Manage Detail Pages Across Multiple Platforms with Centralized Data Caching

 

Jason Salas

April 2004

Applies to:
   Microsoft® ASP.NET

Summary: Use the ASP.NET Cache API in a tiered application design to get the most out of your applications. (10 printed pages)

Contents

Getting a Handle on Detail Pages
Appropriate Use of Caching in ASP.NET
Avoiding Caching Conflicts
Plan Your Code, Code Your Plan
Caching on the Horizon
Conclusion
Other Helpful Links:
Related Books

Building great Web applications requires an understanding of the behavior patterns of your site's visitors and the ability to tactically predict their expected actions in using the features you provide. You need to accurately envision how people will use your services, and intelligently design your back end to allow for maximum performance and scalability. This results in a great experience for your customers and less of an operational headache for you.

This article discusses how to manage one vital aspect of information-intensive Web-based systems: the proper caching of detail pages in multiple platform environments. Taking the time to make a few wise design decisions enriches the overall quality of your applications, to the satisfaction of your users.

Getting a Handle on Detail Pages

Most Microsoft® ASP.NET developers will need to make use of detail pages at some point in their projects. Detail pages are database-driven documents used by customers to get the full description of a particular record of data. Examples of such are news articles, customer orders, movie reviews, bug report summaries, blog posts, financial profiles, or sports stat sheets. Detail pages are presented in an assortment of types, representing data in archived or time delayed formats, or in real time.

Highly trafficked sites often use multiple types of detail pages, accessed through a variety of clients and devices, in order to cater to the growing number of ways information is made available on the Internet.

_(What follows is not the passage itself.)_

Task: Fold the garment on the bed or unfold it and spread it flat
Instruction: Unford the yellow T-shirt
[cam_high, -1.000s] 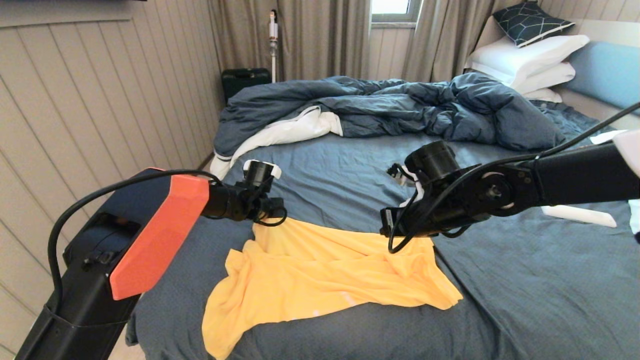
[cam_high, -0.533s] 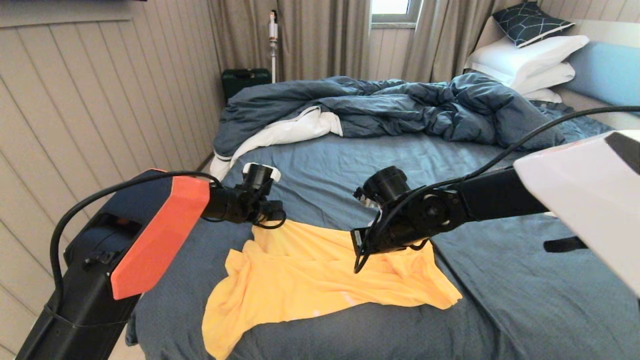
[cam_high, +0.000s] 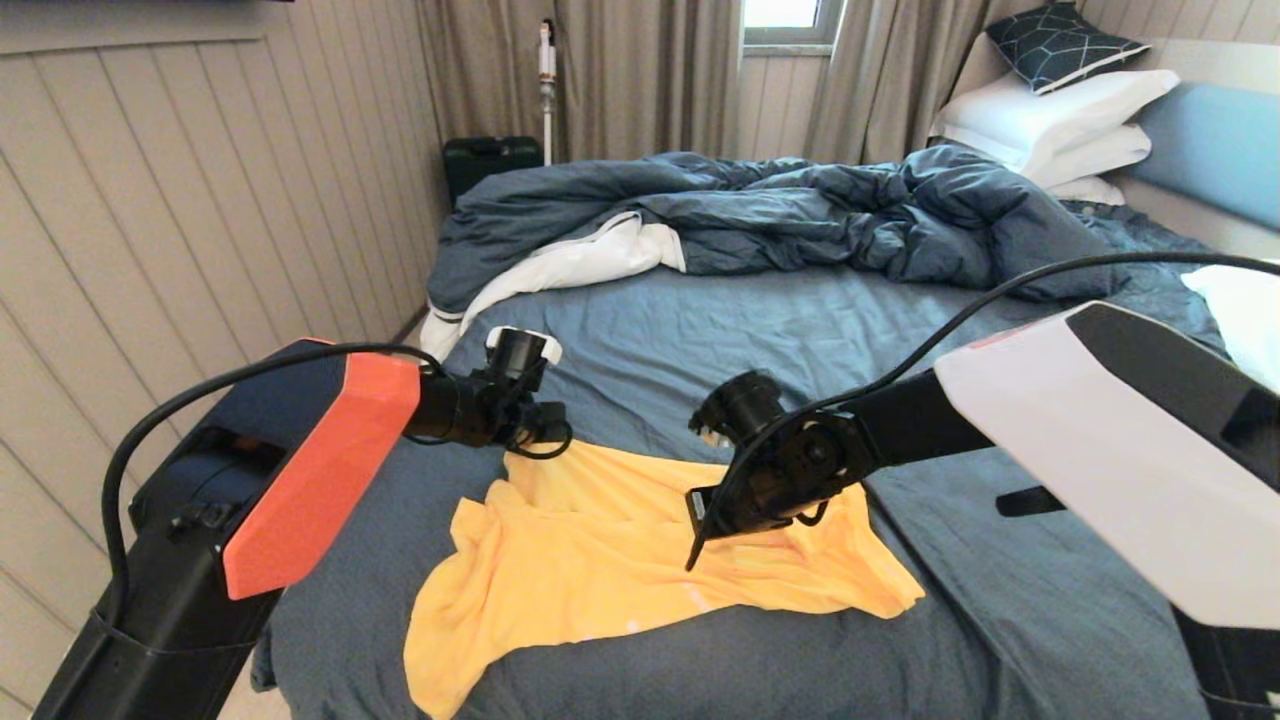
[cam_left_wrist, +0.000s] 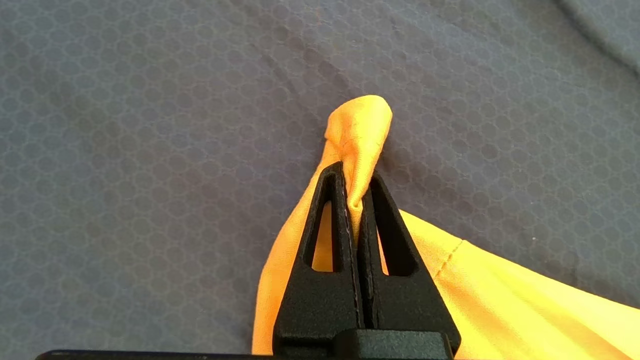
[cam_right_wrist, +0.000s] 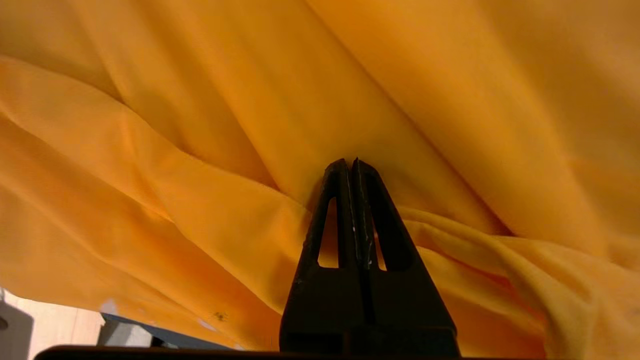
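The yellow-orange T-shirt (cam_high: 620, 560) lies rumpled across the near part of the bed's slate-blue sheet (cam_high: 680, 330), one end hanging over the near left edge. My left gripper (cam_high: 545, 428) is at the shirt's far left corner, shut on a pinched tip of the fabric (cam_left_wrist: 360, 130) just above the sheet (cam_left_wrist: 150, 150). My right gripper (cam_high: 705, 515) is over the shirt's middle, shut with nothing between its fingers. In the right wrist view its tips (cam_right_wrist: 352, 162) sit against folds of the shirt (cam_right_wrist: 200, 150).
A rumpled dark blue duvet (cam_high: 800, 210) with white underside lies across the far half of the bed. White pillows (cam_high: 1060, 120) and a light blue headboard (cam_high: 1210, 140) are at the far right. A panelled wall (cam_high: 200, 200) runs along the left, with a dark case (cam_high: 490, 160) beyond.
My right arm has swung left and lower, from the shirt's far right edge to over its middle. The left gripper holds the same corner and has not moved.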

Effectively controlling the underlying data access makes for an interesting challenge as you continually expand the ways in which your site delivers information.

For instance, the following are some common features you've undoubtedly seen on article oriented sites, all of which reference the same core item:

  • Article pages on the World Wide Web
  • Mobile articles suitable for the Wireless Web
  • "Print this page" pages
  • "E-mail this story to a friend" pages
  • Content generated for mass mailing lists
  • RSS feeds for syndication (not common, but some people do this)
  • Internal Web services
  • Internal administrative tools viewing/manipulating data

Additionally, information-rich sites also need to consider traffic generated by external entities that access their data, including:

  • Links from Google and search engine queries
  • Links from personal homepages and various online properties
  • TrackBack links from weblogs
  • RSS aggregators
  • Web service consumers

Taking advantage of the ASP.NET caching capabilities by using a single-source data caching repository in a data tier in situations like these can really help your applications—and it's incredibly easy to do.

Appropriate Use of Caching in ASP.NET

It's the nature of caching to provide fast access to frequently requested data by serving an in-memory copy of the desired information rather than making a direct database query. While the ASP.NET caching capability is a fantastic feature, if it is not managed appropriately it introduces the potential risk of allowing your data to become out-of-sync when more than one resource references the same data.

Just having the ability to cache information through the Microsoft® .NET Framework isn't enough—you need to couple helpful functionality with proper planning and sound design. It's surprising how often developers overlook this critical facet when designing a system.

It's logical to assume that most people who request multiple variations of the same resource do so within a certain timeframe, probably within a few minutes. For example, consider the following hypothetical situation for a news site using multiple detail pages: Jamil visits a Web page containing a news story with an ID of "123456," calls up the story's printable version, and then e-mails it using an on-page form to Marie, who a few minutes later reads the story on her mobile phone with a WAP browser.

Simultaneously, Sabrina accesses the story by way of a syndicated newsfeed to which she subscribes using RSS; Brant reads the same story on a Windows Forms application calling an XML Web service; and Andre, a site administrator, uses an internal tool to send the story to a mailing list he oversees.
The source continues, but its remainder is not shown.